NEW YORK – The financial sector took a beating in the first quarter, but financial “bottom feeders” will speed its recovery, possibly ahead of the rest of the market, experts said here at a gathering of researchers and data providers on Thursday night.

“The financial sector was down 60% for the first quarter,” said Mike Thompson, managing director of Thomson Research, a division of Thomson Financial, at the Le Parker Meridian’s Estrela Penthouse, hosted by Thomson InvestmentView. “The numbers are pretty bad, but believe it or not, financials are going to recover before the rest of the market does.”

Financial “bottom feeders” will likely continue to make large cash infusions into the financial sector, as bargain prices will be too good to resist, Thompson said.

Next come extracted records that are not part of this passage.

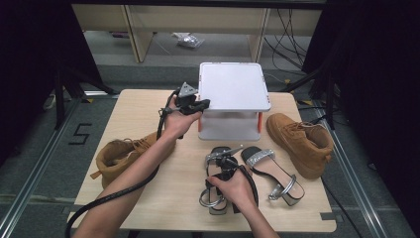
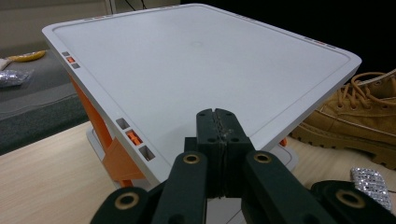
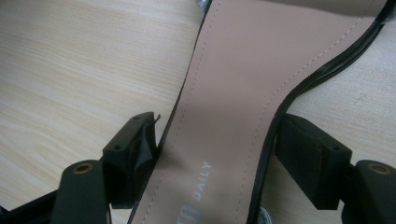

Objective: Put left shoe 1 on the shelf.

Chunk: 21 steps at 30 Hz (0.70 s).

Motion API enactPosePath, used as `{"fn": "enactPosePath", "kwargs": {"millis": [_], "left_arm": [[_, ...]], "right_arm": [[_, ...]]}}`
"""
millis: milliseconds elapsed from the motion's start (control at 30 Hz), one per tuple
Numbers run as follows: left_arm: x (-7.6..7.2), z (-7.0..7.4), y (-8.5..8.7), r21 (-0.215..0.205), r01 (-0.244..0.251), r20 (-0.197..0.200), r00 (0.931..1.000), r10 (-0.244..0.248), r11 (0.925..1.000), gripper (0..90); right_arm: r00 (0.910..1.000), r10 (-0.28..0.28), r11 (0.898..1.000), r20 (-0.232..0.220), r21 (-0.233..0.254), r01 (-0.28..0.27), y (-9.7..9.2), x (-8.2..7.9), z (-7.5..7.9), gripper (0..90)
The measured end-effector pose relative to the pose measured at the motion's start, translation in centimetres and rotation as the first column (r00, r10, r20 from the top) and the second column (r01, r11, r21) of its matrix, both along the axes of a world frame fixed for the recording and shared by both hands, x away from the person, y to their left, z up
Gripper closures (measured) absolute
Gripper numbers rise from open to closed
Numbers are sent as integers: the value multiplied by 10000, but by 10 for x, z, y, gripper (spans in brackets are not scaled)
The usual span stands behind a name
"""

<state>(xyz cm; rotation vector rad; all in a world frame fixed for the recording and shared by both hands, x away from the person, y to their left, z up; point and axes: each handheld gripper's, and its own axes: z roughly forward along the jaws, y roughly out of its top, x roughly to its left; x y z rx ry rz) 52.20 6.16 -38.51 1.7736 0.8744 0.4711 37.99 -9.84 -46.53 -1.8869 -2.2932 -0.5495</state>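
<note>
Right gripper (image 3: 215, 154) straddles the left sandal (image 3: 229, 93) on the table (image 3: 70, 70), jaws spread wide, pads just beside its edges. Left gripper (image 2: 217, 122), jaws pressed together, empty, hovers over the white stand (image 2: 187, 60).

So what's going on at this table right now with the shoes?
A person works with a gripper in each hand. The right gripper has its jaws spread around the sole of a sandal lying on the table, one pad at each edge. Whether they press on it yet is unclear. The left gripper is shut and empty, held at the edge of the white shelf. A second sandal and two tan boots lie around.
</note>
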Motion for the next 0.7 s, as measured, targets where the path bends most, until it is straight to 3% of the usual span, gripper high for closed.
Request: {"fn": "enactPosePath", "kwargs": {"millis": [100,133,200,233,267,300,333,367,433,467,700], "left_arm": [[0,1,0,11,-19,-49,10000,19,10000,889],[0,1,-1,9,-18,-58,10000,18,10000,890],[1,1,-1,39,-26,-89,10000,26,10000,891],[1,1,-1,84,-19,-74,10000,19,10000,891],[1,2,-1,100,-24,-73,10000,25,9999,891],[1,2,-1,105,-28,-74,10000,29,9999,891],[1,1,-1,100,-28,-70,10000,29,9999,892],[1,1,-1,89,-24,-81,10000,24,10000,892],[1,2,-1,94,-21,-79,10000,22,10000,892],[1,2,-1,92,-24,-86,10000,25,10000,892],[1,2,-1,113,-1,-158,9999,3,9999,892]], "right_arm": [[9993,-145,9996,-336,-265,136,1,0,4,334],[9995,-41,9994,-318,-345,30,0,0,5,344],[9972,732,9953,159,-650,-720,-6,1,4,365],[9982,554,9960,-218,-689,-568,-6,0,7,376],[9947,1026,9917,55,-780,-1019,-10,1,5,385],[9966,795,9936,-202,-791,-808,-9,-1,8,395],[9938,1110,9896,-88,-913,-1113,-13,-1,8,404],[9776,1978,9712,726,-1498,-1854,-20,2,4,412],[9803,1907,9724,517,-1470,-1814,-22,0,7,424],[9732,2213,9637,624,-1666,-2084,-25,1,8,424],[9651,2564,9553,538,-1662,-2446,-31,2,8,419]]}}
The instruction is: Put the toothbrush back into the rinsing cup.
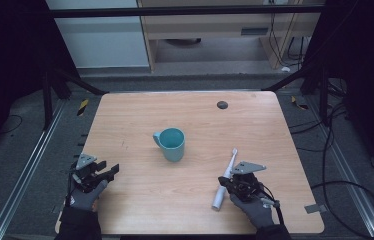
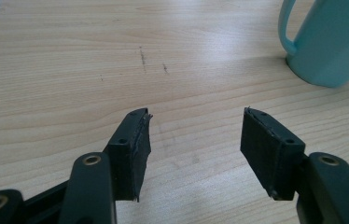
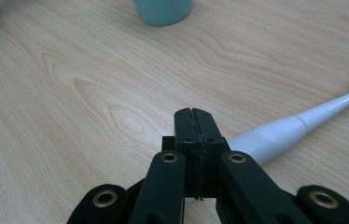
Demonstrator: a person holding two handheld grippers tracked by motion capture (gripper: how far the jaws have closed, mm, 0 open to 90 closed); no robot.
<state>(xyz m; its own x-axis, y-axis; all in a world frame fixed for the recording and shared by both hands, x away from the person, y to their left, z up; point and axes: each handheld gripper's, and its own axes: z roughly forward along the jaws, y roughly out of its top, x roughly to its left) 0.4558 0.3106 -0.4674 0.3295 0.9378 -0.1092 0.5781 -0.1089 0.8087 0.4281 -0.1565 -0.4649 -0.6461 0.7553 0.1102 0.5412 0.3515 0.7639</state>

If you subtract financials, the Standard & Poor’s 500 index was up 7% for the quarter instead of down 13%, he noted.

“The problem is that the financial sector has gotten very big, accounting for 24% of all profits for the S&P,” Thompson said. The key to the recovery of the U.S. economy is the U.S. consumer, he stressed.

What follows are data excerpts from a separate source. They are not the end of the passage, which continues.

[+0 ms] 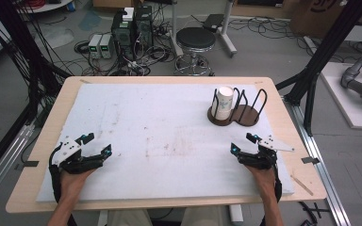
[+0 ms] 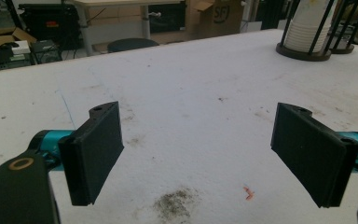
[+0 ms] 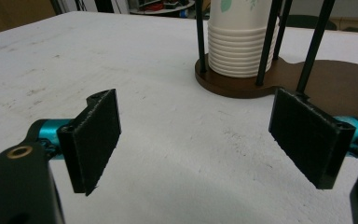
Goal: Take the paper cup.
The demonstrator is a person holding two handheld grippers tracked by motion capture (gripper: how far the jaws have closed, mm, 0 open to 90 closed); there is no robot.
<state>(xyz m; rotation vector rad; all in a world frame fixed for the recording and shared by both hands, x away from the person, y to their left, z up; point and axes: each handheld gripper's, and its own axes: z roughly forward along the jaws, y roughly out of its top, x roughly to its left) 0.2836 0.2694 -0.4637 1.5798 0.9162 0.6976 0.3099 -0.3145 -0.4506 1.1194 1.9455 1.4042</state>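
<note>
Standing beyond right tongs point(image 3: 196, 149), cup stack point(image 3: 237, 39), wire holder point(image 3: 326, 81)

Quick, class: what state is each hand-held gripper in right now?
Left hand-held gripper: open, holding nothing.
Right hand-held gripper: open, holding nothing, short of the stack of paper cups.

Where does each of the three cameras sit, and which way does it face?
High view: above the person's side, looking forward and down on the table; forearms, left gripper, right gripper.
Left gripper view: on that gripper, low across the table toward the cup stack; open jaws.
Right gripper view: on that gripper, facing the cup holder closely; open jaws.
Shared: all show the cup stack.
</note>
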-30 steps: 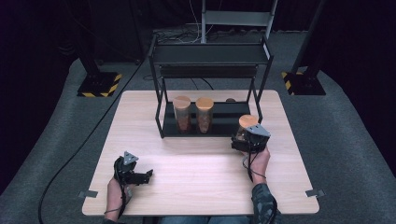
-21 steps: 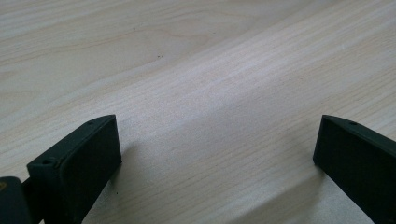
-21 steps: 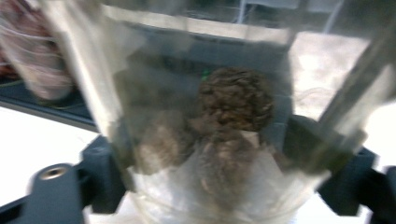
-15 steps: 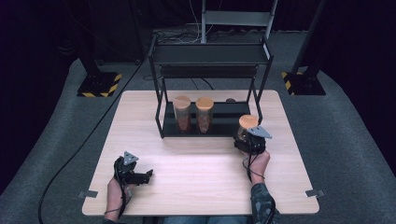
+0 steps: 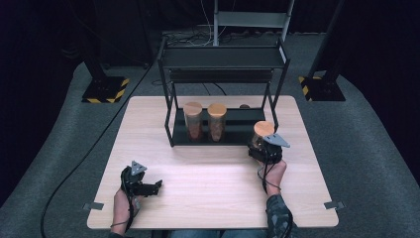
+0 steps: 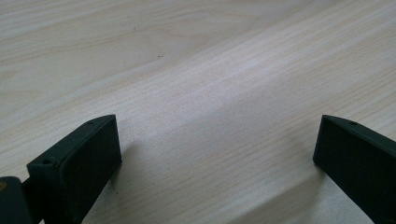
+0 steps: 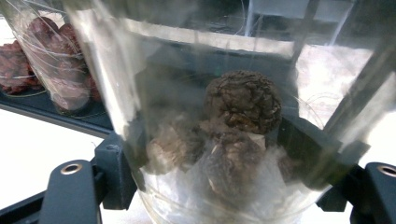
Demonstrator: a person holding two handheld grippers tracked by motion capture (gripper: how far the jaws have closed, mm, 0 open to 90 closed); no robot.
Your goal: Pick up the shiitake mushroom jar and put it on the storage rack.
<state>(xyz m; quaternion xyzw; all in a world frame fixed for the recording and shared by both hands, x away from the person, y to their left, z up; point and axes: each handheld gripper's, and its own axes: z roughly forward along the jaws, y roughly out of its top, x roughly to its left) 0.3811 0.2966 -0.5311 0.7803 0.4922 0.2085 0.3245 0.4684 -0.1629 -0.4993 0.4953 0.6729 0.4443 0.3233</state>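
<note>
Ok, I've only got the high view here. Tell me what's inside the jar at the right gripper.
Observer: The right gripper view shows the clear jar holding dark brown, wrinkled round pieces, walnut-like.
Operator: Now confirm the grip.
Observer: The right gripper has its jaws pressed against the jar's wall from both sides, low on it.
Operator: Check the left one too.
Observer: The left gripper has its jaws wide apart over bare table, with nothing between them.
</note>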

“Without the consumer, the economy gets real small, real fast,” he said, “and the U.S. consumer has tightened their belt half a size. Record energy prices don’t help.”

While some analysts are predicting growth in the fourth quarter of the year to be above 60%, many others are doubtful of this market optimism. While the U.S. was enjoying 14 consecutive quarters of double-digit growth, people were saying it can’t last. They were right, Thompson said.

“I’ve never seen markets like this before in my life,” Thompson said. “I barely understood it when things were trendy.”